Related Reading: 13 Reasons To Never Take Back An Ex Who Dumped You
Step #9: Understand that rebuilding trust is not going to be easy
You’ve got all the “I’m asking for a second chance in this relationship!” texts, and you’ve decided to take the leap of faith. However, one of the most important things you need to keep in mind is that rebuilding trust after it has been broken is an uphill climb.
“You have to have lots of patience and you need to give time and space to the relationship for it to be able to breathe. Make sure you do not repeat past mistakes and never bring up the past scenarios in the current discussions.
“Always try to be neutral, and have some empathy for your partner. When all your effort begins to pay off, you’ll see things will start falling into place and form a clearer picture. Whether it’s working out or not, whether you’re able to regain the trust or not, or whether things are going in the right direction or not. You’ll be able to figure it all out if you give the relationship time and consistent effort,” says Shazia.
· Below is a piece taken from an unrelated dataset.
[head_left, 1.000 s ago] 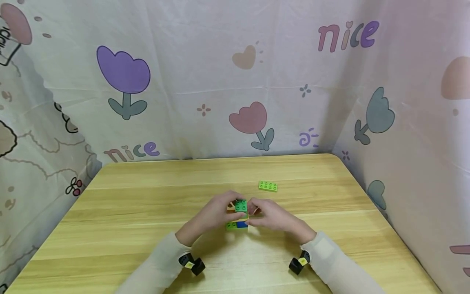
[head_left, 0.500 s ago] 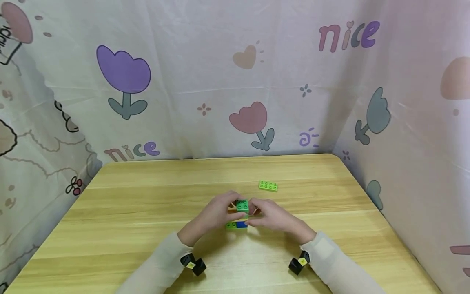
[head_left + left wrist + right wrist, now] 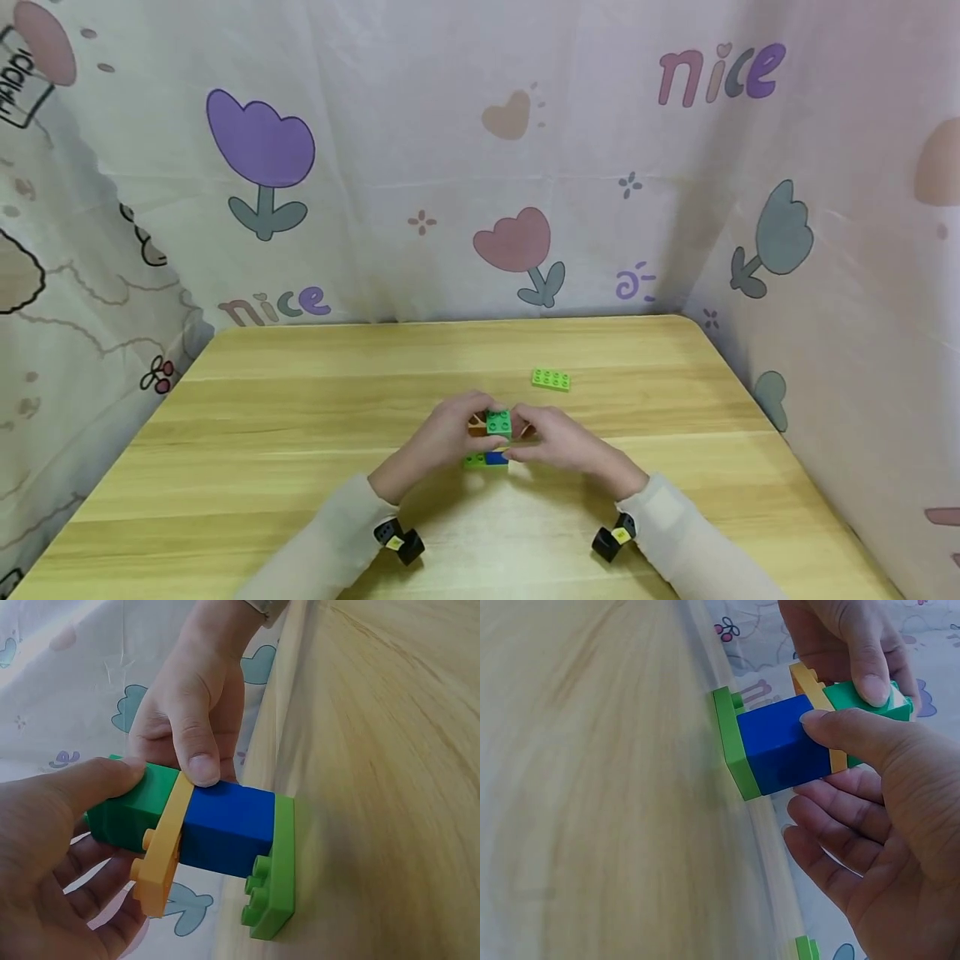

- Giving a second chance in a relationship is normal, but you need to put your self-respect first
- Ask yourself, is there a chance that this “new relationship” can flourish?
- If you’re trying to get out of a toxic relationship, don’t consider giving a second chance
- Only when both partners are willing to put in effort can a second chance work out
- Couples therapy can greatly improve the chances of a second-chance relationship surviving
You can’t really prove someone deserves a second chance and when someone doesn’t, the best thing you can go by in this situation is your gut feeling. Giving second chances in relationships is never easy, so make sure you take your time with your decision and only do something that you’re completely on board with.
If you’re struggling to figure out what to do with this dilemma that you’ve come across, Bonobology’s panel of experienced dating coaches and psychotherapists can help you figure out what the best course of action could be for you.
If you think you’ve found yourself in a “right person, wrong time” sort of situation, or if you think that there’s genuine hope for your relationship if you give it another go, or if your gut tells you that it’s worth another try, it’s probably worth giving people second chances. However, if you risk re-entering a toxic relationship by giving someone a second chance, it’s wiser to move on.
In a relationship, you need trust, support, communication, love, and respect for it to thrive. If you believe that the second chance will help you get a step closer to these fundamentals, there’s a chance it can work.